- WHAT NEEDS TO BE DONE -
The answer must consist only of the lines from the line with "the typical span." to the line with "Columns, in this", both included, exactly as they stand below.

- DATA PROVIDED -

..........

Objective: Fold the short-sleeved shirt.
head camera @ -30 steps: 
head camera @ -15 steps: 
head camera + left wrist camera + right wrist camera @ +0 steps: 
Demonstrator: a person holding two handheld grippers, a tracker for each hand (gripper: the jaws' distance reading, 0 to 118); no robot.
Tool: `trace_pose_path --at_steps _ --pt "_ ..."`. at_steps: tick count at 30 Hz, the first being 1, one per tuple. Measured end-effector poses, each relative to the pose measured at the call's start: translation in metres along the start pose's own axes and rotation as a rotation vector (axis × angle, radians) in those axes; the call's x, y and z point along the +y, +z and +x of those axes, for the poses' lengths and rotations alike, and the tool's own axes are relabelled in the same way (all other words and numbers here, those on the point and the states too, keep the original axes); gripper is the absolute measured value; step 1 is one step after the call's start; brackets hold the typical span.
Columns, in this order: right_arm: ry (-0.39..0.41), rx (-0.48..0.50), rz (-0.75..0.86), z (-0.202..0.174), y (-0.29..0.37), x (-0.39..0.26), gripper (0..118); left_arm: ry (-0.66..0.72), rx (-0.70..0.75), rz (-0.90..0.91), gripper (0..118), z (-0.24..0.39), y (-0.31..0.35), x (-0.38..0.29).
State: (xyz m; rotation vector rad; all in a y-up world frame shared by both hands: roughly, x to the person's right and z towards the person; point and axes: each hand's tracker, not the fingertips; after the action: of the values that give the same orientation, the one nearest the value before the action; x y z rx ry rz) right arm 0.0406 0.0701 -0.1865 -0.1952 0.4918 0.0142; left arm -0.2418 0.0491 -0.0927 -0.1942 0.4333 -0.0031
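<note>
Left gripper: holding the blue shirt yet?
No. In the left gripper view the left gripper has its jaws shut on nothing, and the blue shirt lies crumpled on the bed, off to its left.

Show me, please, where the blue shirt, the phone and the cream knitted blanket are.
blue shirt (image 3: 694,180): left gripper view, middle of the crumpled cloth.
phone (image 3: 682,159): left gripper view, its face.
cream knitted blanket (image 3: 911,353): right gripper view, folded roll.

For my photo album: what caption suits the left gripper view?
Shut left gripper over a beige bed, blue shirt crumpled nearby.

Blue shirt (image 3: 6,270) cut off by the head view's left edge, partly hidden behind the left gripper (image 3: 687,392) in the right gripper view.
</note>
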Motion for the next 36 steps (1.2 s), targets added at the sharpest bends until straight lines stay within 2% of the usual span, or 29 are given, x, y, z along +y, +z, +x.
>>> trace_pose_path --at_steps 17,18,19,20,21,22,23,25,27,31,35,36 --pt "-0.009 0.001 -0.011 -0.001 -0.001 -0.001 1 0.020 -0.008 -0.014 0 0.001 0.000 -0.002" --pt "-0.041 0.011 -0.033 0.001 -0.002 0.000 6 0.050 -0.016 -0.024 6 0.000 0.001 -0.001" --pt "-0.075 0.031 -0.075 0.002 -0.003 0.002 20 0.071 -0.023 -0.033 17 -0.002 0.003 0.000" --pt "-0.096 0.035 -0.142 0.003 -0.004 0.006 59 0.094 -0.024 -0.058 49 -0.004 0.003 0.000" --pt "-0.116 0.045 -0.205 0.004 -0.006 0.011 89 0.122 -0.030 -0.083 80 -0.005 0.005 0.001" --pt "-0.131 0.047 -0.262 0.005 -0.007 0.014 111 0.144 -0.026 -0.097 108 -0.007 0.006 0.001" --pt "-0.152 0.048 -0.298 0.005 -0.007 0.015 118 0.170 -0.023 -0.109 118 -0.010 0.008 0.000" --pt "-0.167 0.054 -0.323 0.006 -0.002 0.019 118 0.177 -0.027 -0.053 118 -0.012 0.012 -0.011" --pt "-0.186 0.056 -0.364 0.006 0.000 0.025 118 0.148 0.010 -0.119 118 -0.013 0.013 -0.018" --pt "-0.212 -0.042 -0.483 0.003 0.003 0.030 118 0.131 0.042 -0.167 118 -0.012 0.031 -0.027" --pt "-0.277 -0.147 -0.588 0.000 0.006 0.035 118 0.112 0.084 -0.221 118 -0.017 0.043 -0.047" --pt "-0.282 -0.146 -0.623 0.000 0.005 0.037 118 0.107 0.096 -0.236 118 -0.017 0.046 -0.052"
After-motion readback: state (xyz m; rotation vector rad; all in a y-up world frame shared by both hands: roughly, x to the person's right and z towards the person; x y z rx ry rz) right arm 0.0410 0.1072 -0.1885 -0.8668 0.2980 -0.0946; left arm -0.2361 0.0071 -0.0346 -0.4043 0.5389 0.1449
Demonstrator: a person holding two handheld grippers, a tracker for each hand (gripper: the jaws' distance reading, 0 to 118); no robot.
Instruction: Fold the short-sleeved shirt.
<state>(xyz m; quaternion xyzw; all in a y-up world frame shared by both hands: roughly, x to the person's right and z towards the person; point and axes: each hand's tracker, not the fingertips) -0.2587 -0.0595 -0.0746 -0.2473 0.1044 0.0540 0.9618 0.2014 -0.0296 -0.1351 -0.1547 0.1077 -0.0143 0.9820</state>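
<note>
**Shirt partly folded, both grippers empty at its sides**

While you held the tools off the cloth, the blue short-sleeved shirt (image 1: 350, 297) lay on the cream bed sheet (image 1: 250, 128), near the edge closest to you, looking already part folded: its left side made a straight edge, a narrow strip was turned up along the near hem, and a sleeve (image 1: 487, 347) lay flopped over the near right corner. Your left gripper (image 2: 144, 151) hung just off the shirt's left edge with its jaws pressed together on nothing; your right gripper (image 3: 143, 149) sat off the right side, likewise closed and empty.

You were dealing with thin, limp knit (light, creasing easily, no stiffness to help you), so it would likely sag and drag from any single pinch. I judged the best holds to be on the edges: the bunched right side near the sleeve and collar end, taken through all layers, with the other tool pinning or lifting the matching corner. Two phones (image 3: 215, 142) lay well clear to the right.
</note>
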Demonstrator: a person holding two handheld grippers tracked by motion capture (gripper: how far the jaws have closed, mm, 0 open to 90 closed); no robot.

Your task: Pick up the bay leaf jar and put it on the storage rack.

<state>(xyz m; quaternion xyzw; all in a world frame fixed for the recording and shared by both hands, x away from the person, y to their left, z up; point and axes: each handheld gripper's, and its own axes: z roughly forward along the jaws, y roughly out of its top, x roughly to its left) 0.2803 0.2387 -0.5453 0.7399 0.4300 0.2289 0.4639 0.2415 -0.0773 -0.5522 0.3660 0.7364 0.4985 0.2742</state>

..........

- RESPONSE BOX -
Tool: `trace_pose_path --at_steps _ --pt "_ ..."`. at_steps: tick count at 30 Hz, the first being 1, one per tuple. Measured end-effector poses, each relative to the pose measured at the call's start: translation in metres along the start pose's own axes and rotation as a rotation vector (axis × angle, radians) in those axes; the call's x, y and z point along the +y, +z and +x of those axes, for the poses' lengths and rotations alike, and the tool's own axes are relabelled in the same way (all other words and numbers here, those on the point and the states too, keep the original axes); gripper is the absolute measured value; step 1 is one step after the call's start; brackets hold the typical span.
Columns, in this order: right_arm: ry (-0.39..0.41), rx (-0.48..0.50), rz (-0.75..0.86), z (-0.202..0.174), y (-0.29..0.37), x (-0.39..0.26), gripper (0..118); left_arm: ry (-0.66..0.72), rx (-0.70..0.75), rz (-0.90..0.91), gripper (0..118), z (-0.24..0.39), y (-0.31..0.35), x (-0.38..0.29).

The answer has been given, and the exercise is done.